(Data excerpts)
Start of Block

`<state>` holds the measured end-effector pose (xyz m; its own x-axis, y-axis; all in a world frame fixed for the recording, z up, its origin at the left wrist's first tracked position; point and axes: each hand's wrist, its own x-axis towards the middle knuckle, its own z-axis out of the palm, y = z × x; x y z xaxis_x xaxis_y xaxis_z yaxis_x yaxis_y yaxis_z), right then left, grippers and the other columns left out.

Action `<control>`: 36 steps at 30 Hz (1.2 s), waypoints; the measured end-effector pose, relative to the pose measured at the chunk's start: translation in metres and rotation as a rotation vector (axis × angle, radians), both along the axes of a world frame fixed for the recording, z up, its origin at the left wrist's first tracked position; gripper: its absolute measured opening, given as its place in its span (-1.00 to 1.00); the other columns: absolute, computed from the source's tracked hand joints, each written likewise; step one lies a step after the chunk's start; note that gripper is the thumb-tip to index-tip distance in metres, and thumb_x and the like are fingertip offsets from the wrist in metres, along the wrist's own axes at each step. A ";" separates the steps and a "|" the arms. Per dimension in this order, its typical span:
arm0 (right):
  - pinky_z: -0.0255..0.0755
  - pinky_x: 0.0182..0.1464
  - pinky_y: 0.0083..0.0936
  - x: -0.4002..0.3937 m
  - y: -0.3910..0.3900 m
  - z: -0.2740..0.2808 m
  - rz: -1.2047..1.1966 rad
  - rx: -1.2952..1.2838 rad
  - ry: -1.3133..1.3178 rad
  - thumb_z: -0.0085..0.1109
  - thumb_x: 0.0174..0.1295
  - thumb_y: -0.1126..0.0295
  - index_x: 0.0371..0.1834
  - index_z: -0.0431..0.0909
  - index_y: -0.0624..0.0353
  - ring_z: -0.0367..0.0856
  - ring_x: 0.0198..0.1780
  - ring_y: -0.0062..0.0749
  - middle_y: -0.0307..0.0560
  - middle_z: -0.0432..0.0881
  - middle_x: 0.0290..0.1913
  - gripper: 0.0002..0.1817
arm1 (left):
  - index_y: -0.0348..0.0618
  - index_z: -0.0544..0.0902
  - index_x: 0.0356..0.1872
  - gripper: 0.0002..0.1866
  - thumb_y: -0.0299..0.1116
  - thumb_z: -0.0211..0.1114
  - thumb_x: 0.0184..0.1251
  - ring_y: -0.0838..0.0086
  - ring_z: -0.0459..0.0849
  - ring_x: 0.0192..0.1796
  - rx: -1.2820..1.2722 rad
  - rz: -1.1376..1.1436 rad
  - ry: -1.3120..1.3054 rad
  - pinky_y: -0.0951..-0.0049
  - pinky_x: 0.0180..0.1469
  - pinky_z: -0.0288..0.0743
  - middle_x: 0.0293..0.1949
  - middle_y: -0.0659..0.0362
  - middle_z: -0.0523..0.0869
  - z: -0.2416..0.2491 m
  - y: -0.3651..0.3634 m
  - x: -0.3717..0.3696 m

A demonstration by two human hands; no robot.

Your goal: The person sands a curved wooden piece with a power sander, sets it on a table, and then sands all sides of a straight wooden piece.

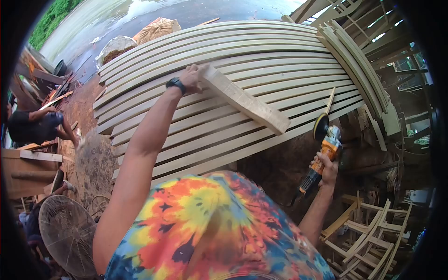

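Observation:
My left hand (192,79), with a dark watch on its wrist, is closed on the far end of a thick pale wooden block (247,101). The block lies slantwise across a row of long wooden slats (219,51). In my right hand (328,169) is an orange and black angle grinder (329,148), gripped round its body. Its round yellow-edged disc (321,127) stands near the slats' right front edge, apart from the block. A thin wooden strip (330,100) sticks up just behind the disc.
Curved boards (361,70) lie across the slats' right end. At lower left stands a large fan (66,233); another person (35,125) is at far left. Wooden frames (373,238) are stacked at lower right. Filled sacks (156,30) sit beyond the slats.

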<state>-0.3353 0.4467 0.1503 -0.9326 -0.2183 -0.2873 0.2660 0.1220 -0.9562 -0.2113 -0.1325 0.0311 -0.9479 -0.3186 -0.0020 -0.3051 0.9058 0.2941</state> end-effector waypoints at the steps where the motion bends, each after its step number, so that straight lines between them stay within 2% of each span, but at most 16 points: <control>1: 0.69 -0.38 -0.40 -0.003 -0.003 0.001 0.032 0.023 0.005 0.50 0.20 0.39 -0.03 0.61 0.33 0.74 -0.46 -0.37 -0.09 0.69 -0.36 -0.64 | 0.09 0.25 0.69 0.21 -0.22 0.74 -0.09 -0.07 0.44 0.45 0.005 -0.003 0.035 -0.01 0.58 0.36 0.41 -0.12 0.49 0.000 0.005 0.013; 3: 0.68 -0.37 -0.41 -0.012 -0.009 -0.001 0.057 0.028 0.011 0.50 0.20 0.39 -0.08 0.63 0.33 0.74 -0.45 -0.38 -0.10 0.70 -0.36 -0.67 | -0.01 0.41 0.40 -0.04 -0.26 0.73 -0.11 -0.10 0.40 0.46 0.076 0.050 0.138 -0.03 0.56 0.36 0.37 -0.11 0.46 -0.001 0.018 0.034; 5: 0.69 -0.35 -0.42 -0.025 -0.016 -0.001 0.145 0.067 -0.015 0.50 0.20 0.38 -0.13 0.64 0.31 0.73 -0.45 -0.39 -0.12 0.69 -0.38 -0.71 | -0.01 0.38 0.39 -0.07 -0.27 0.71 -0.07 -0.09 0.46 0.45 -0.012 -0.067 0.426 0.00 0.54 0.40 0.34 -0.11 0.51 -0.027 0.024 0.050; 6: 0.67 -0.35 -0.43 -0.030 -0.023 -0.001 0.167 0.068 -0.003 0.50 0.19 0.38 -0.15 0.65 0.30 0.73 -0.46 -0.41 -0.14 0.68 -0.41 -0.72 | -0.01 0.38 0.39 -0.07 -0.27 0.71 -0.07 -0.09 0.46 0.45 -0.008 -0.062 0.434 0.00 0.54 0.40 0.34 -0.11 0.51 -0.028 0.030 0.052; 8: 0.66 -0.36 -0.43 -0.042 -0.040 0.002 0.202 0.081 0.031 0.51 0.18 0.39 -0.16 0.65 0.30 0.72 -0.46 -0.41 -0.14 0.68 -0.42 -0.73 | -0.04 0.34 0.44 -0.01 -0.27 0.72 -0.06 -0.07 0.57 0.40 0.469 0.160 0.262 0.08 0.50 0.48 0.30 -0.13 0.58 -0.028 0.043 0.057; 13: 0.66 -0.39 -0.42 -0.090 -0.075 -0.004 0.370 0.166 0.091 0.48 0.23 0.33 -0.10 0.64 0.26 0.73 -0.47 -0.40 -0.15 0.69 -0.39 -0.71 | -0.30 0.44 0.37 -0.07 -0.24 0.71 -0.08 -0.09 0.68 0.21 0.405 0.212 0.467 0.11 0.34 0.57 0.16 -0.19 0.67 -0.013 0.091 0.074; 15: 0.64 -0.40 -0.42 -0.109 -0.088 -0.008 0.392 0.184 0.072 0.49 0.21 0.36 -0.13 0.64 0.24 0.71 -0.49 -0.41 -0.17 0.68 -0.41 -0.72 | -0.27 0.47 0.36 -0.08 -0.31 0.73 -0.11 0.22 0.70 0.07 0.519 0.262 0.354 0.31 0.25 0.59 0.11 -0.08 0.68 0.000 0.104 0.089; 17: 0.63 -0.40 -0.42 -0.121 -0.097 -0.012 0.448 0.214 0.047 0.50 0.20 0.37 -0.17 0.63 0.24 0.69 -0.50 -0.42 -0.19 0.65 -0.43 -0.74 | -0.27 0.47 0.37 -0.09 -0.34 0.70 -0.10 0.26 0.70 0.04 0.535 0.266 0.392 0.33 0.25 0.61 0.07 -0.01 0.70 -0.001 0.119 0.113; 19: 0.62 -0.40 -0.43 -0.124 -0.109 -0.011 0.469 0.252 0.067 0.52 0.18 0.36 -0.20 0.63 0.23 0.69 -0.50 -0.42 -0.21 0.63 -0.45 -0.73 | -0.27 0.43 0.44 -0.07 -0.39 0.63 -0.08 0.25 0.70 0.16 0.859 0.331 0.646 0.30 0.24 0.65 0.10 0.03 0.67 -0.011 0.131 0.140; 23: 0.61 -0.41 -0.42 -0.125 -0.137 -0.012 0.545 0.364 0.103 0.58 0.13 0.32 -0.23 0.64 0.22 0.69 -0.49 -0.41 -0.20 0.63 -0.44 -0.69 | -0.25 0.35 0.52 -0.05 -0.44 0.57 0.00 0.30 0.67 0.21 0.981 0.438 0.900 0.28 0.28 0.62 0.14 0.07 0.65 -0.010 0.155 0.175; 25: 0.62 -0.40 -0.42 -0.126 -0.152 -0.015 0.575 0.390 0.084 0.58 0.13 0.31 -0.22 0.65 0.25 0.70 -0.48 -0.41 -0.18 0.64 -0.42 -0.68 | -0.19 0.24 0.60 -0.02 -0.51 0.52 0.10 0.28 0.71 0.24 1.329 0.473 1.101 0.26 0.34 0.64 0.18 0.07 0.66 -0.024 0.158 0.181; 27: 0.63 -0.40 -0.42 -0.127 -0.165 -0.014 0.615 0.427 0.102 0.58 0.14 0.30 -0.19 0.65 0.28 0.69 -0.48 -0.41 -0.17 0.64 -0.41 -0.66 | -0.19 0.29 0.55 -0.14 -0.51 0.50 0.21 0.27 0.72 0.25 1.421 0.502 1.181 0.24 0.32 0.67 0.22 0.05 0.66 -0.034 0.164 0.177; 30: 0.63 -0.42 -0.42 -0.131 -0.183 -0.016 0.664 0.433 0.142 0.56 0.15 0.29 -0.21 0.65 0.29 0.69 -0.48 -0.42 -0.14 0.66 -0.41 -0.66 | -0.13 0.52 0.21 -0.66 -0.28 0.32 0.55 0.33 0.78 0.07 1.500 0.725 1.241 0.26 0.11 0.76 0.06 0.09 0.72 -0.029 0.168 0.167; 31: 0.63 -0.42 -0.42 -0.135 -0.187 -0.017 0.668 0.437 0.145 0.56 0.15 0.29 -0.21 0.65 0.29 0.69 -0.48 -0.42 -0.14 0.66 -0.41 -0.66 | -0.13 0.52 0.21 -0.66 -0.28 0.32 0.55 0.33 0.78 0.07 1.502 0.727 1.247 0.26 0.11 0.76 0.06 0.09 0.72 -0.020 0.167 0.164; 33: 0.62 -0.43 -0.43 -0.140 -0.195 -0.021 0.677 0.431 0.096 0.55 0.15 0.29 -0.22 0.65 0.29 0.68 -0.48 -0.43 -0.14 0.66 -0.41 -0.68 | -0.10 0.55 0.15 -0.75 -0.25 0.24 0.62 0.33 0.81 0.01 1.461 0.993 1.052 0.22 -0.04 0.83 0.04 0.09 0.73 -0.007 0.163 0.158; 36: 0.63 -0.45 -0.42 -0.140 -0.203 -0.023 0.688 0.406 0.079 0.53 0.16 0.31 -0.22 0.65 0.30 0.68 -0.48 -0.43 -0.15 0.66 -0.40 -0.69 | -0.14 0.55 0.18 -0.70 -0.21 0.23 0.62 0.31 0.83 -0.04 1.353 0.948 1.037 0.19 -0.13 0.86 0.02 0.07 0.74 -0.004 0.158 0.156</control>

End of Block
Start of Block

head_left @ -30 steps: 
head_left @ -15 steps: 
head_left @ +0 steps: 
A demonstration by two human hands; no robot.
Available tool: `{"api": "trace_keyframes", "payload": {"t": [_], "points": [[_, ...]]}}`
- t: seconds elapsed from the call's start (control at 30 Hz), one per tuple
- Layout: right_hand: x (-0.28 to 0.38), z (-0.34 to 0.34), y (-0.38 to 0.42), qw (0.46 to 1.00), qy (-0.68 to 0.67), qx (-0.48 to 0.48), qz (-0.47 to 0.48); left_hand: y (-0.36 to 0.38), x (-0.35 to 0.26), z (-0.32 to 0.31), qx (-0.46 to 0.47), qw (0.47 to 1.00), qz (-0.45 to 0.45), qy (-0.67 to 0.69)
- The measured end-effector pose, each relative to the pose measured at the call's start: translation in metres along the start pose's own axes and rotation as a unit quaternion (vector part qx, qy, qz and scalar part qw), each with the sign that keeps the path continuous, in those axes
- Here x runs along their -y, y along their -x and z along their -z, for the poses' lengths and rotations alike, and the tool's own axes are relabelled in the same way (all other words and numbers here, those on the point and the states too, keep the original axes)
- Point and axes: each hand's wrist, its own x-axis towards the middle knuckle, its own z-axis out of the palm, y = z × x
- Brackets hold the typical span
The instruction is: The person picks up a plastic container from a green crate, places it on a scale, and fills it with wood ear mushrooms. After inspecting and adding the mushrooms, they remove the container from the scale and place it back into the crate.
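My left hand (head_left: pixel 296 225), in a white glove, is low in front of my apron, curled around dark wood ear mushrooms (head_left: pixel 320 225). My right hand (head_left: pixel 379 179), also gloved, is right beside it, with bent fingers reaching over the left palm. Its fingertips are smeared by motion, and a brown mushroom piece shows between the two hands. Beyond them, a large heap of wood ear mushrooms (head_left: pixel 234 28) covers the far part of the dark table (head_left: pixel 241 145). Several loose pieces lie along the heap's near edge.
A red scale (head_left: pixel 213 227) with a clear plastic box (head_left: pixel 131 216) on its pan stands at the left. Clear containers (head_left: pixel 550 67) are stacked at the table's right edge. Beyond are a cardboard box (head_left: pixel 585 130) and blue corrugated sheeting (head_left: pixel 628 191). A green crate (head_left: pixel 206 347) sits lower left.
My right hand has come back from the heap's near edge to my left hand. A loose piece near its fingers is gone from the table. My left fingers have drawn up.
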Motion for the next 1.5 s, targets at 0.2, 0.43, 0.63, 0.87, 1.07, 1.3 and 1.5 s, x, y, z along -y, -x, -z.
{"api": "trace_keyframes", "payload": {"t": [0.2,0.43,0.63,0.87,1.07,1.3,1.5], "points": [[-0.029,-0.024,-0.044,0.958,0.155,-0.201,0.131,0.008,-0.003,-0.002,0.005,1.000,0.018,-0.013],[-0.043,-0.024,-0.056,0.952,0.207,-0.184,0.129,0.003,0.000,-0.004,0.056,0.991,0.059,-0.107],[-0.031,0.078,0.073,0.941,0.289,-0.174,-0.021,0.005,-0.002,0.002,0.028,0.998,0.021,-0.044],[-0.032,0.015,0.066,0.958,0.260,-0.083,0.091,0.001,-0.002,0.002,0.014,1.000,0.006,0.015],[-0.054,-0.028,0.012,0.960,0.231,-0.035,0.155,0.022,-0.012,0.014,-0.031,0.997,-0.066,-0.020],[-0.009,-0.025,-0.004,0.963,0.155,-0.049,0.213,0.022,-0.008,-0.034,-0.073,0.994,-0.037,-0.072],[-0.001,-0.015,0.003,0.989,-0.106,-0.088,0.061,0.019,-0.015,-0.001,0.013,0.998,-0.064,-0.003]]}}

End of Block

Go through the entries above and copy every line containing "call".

- _SOLVED PROBLEM_:
- t: seconds elapsed from the call's start (control at 30 Hz), one per tuple
- The measured end-effector pose, each relative to the pose measured at the call's start: translation in metres along the start pose's own axes and rotation as a unit quaternion (vector part qx, qy, qz and scalar part qw), each with the sign that keeps the path continuous, in those axes

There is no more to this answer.